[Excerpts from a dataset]
*** Block opens ***

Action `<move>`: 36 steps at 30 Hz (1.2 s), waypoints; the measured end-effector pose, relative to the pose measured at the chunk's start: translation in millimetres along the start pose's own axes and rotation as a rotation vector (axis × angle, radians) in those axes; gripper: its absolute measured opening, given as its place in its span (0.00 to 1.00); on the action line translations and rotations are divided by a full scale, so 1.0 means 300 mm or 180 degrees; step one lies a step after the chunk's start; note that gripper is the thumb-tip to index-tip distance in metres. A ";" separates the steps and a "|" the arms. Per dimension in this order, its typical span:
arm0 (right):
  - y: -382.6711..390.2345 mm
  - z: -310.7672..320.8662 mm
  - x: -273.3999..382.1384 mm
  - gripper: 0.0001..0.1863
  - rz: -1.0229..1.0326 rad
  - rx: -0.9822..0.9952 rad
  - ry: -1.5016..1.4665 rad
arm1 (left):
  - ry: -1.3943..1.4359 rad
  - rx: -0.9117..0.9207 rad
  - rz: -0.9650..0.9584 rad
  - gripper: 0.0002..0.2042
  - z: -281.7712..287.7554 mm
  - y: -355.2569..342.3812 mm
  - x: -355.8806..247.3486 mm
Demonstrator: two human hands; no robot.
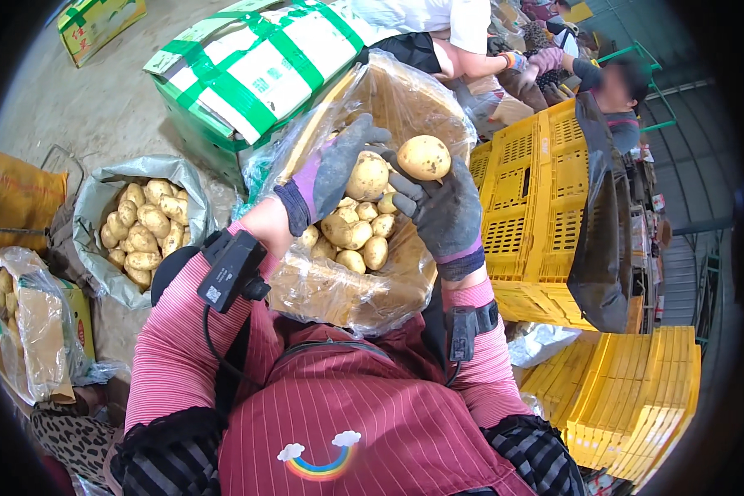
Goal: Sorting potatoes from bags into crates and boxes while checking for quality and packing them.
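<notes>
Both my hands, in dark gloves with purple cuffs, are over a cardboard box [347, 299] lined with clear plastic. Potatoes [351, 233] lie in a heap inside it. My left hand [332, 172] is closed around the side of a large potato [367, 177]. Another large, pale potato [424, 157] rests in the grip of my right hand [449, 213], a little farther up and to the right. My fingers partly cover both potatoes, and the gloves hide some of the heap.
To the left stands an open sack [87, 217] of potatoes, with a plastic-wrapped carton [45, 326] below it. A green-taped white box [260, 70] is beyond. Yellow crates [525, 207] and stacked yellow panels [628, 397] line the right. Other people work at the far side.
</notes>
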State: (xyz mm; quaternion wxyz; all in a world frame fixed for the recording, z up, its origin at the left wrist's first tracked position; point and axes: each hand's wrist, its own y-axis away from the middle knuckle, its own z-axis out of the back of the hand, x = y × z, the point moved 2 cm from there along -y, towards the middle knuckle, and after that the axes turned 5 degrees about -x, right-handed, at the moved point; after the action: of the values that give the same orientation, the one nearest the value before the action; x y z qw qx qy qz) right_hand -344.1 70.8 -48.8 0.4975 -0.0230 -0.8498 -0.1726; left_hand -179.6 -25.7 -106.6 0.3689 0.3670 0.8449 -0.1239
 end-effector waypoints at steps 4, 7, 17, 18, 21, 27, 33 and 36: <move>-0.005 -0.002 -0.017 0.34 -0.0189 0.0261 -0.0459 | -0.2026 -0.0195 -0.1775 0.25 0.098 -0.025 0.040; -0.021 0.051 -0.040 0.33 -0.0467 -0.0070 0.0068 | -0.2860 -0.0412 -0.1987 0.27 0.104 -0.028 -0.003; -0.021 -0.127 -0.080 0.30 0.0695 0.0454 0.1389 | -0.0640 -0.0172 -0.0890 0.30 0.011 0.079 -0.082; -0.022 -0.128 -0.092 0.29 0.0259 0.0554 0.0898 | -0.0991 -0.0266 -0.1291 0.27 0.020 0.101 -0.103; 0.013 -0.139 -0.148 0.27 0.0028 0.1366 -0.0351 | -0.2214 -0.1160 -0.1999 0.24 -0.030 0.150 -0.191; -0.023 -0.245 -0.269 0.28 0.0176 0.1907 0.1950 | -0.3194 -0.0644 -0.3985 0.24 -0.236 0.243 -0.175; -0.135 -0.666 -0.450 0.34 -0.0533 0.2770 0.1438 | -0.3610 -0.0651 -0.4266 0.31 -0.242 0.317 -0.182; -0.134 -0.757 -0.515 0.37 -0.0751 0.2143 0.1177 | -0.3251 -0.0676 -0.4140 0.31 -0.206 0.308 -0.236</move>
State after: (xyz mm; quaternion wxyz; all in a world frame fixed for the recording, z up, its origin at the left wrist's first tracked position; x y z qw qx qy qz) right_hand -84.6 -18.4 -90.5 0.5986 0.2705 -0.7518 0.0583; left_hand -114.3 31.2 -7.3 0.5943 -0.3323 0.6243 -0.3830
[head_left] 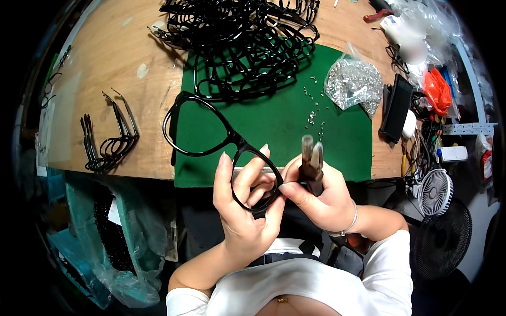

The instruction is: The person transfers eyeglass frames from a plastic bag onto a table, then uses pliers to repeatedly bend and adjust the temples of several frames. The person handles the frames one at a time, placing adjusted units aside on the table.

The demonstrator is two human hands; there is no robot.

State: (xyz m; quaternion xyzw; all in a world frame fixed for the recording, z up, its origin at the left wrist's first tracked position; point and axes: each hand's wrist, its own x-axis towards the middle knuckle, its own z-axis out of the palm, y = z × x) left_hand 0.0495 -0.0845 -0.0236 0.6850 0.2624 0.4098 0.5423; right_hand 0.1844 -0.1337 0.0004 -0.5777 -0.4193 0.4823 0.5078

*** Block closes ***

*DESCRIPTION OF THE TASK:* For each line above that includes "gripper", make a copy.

*EXPECTED ANSWER:*
Action `<move>`: 36 steps at 30 Hz (1.2 s), waypoints; the measured end-effector pose, relative to the pose measured at the chunk's start: translation in millimetres along the start pose's own axes and rotation as a rotation vector (axis × angle, radians) in those axes; gripper: its absolute measured opening, given as its place in its span (0.00 to 1.00); on the action line translations and rotations are divided by a full scale, so 1.0 means 300 mm or 180 degrees; step one lies a step after the chunk's start; note that gripper is the thumb-tip to index-tip distance in metres. A ";" separates the steps and a "|" the arms. Per dimension in this order, its typical span:
  - gripper: 0.0001..0.1863
  - gripper: 0.0002..0.2042

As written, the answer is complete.